What does fit() exactly does here?

  • Well, basically i want to know what does the fit() function does in general, but especially in the pieces of code down there.

    Im taking the Machine Learning A-Z Course because im pretty new to Machine Learning (i just started). I know some basic conceptual terms, but not the technical part.

    CODE1:

    from sklearn.impute import SimpleImputer
    
    missingvalues = SimpleImputer(missing_values = np.nan, strategy = 'mean', verbose = 0) 
    
    missingvalues = missingvalues.fit(X[:, 1:3])
    
    X[:, 1:3] = missingvalues.transform(X[:, 1:3])

     

    Some other example where I still have the doubt

    CODE 2:

    from sklearn.preprocessing import StandardScaler
    sc_X = StandardScaler()
    print(sc_X)
    X_train = sc_X.fit_transform(X_train)
    print(X_train)
    X_test = sc_X.transform(X_test)

     

    I think that if I know like the general use for this function and what exactly does in general, I'll be good to go. But certaily I'd like to know what is doing on that code

     
      September 13, 2021 1:58 PM IST
    0
  • Here is also a nice check-up possibility: https://scikit-learn.org/stable/tutorial/basic/tutorial.html
    The fit-method is always to learn something in machine learning.
    You normally have the following steps:
    1. Seperate your data into two/three datasets
    2. Pick one part of your data to learn/train something (normally X_train) with fit
    3. Use the learned algorithm you predict something to unseen data (normally X_test) with predict
    In your first example: missingvalues.fit(X[:, 1:3]) You are training SimpleImputerbased on your data Xwhere you are only using column 1,2,3, with transform you used this training to overwrite this data.
    In your second example: You are training StandardScalerwith X_trainand are using this training for both datasets X_train, X_test, the StandardScaler learnes from X_trainthat means if he learned that 10 has to be converted to 2, he will convert 10 to 2 in both sets X_train, X_test.
      September 13, 2021 6:22 PM IST
    0
  • Sklearn uses Classes. See the Python documentation for more info about Classes in Python. For more info about sklearn in particular, take a look at this sklearn documentation.

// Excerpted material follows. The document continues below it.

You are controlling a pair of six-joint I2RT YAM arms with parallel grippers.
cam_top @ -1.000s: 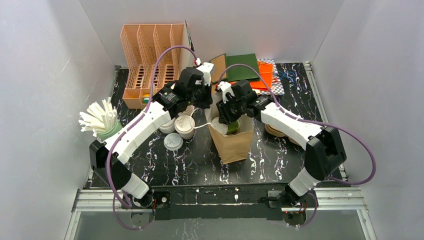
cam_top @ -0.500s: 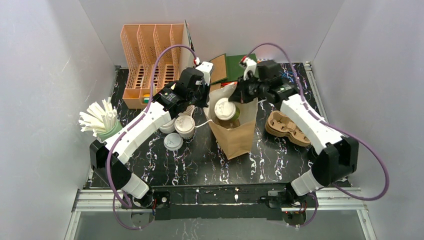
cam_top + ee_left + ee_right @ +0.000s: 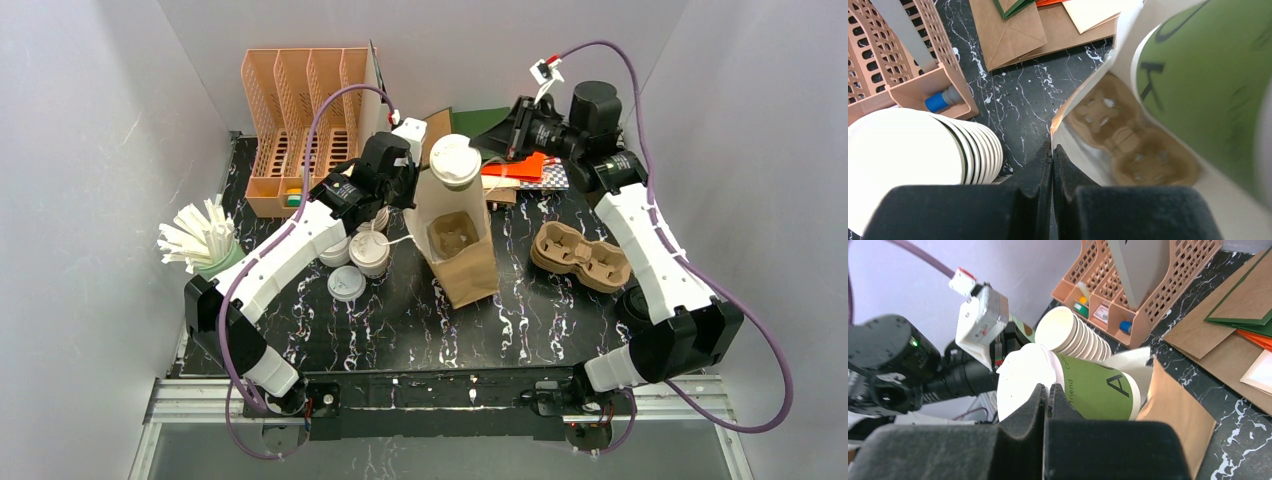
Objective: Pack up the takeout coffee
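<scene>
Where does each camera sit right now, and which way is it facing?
Top external: above and behind the robot, looking down on the table; both arms show whole.
Left wrist: low beside the bag, looking down past its shut left gripper into the paper bag.
Right wrist: raised high, looking back past its shut right gripper at the green cup and the left arm.
Shared: all three show the green cup and the paper bag.

A bag (image 3: pixel 465 270) was stood on the black table (image 3: pixel 560 330); left of the bag a lidded cup (image 3: pixel 369 250) and straws (image 3: pixel 200 235) were set, right a carrier (image 3: pixel 580 255), behind-left a rack (image 3: pixel 300 110).
</scene>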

    Here's a short description of how you are using Classes in sklearn.

    First you instantiate your sklearn Classes with sc_X = StandardScaler() or missingvalues = SimpleImputer(...).

    The objects, sc_X and missingvalues, each have methods. You can use the methods typing object_name.method_name(...). For example, you used the fit_transform() method of the sc_X instance when you typed, sc_X.fit_transform(...). This method will take your data and return a scaled version of it. It both fits (determines the scaling parameters) and transforms (applies scaling) to your data. The transform() method will transform new data, using the same scaling parameters it learned for your previous data.

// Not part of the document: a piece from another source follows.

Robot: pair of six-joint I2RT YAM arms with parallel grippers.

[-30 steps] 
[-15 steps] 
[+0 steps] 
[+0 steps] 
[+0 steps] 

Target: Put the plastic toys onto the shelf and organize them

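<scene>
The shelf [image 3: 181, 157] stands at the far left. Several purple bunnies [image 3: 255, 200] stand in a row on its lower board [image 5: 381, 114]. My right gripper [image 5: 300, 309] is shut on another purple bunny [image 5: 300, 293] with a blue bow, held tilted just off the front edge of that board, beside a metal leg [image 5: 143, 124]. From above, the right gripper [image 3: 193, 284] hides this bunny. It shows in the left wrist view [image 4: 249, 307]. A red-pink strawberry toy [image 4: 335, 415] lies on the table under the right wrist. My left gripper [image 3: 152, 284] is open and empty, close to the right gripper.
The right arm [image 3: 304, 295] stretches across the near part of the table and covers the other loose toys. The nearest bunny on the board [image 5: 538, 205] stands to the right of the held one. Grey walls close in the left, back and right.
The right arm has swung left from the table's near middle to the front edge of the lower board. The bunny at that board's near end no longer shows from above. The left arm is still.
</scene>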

    In the first example, you have separated the fit and transform methods into two separate lines, but the idea is similar -- you first learn the imputation parameters with the fit method, and then you transform your data.

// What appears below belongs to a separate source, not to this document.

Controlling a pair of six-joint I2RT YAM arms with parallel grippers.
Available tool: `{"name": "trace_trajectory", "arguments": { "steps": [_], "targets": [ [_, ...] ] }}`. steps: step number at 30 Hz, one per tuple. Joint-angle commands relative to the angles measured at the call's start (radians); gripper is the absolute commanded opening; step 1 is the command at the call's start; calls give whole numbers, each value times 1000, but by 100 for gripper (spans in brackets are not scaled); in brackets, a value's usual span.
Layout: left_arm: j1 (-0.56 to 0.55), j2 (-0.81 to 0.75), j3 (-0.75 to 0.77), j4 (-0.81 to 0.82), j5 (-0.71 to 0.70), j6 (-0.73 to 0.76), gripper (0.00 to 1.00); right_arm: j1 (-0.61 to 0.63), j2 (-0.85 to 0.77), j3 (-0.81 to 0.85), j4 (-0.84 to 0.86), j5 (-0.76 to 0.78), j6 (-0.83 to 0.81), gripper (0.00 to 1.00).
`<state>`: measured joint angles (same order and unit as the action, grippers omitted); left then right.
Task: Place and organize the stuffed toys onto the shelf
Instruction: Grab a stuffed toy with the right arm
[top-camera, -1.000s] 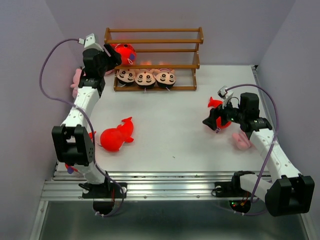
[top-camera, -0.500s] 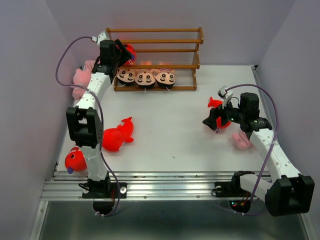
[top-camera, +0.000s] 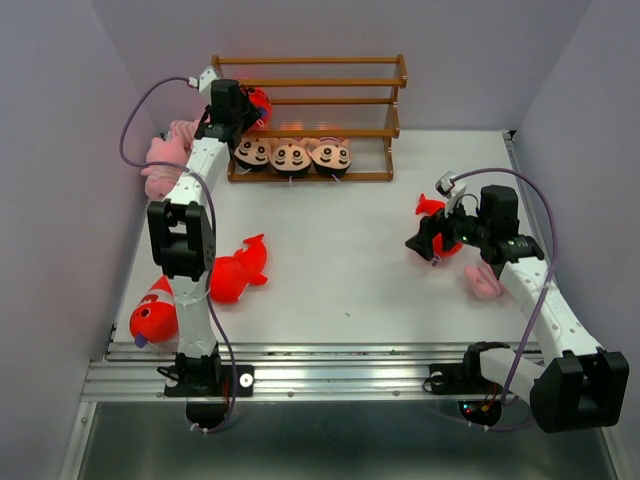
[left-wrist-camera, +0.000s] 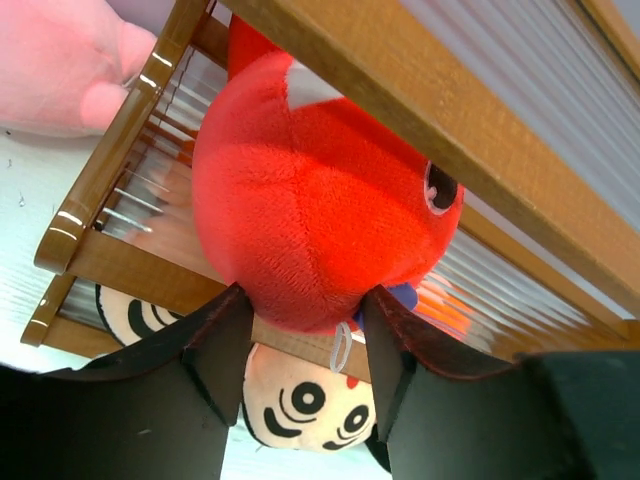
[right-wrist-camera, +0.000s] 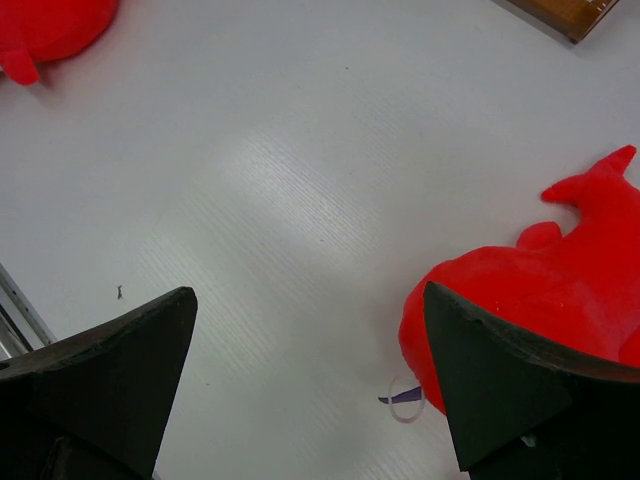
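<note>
**Left gripper** (left-wrist-camera: 303, 325): jaws clamped on the underside of a red fish (left-wrist-camera: 320, 190), which sits between two rails at the left end of the shelf (left-wrist-camera: 420, 110). A boy doll (left-wrist-camera: 305, 400) lies below the jaws and a pink toy (left-wrist-camera: 60, 60) up-left of them, outside the frame. Only the top view shows the row of dolls (top-camera: 290, 157), three abreast on the bottom tier.

**Right gripper** (right-wrist-camera: 308, 300): jaws wide apart over bare table (right-wrist-camera: 280, 180), nothing between. A second fish (right-wrist-camera: 540, 290) lies beside one finger. Only the wrist view shows its tag loop (right-wrist-camera: 405, 398).
</note>
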<state>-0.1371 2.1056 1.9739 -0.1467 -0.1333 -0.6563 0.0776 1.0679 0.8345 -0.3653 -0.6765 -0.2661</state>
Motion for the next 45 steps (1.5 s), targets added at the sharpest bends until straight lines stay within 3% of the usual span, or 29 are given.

    By the way, I think missingvalues = missingvalues.fit(X[:, 1:3]) could be changed to missingvalues.fit(X[:, 1:3]).
      September 13, 2021 11:49 PM IST
    0
  • In contrast to machine learning, fitting means training. There is a fit function in ML, that is used for training of model using data examples. Fit function adjusts weights according to data values so that better accuracy can be achieved. After training, the model can be used for predictions, using .predict() method call. 

     

      September 16, 2021 1:41 PM IST
    0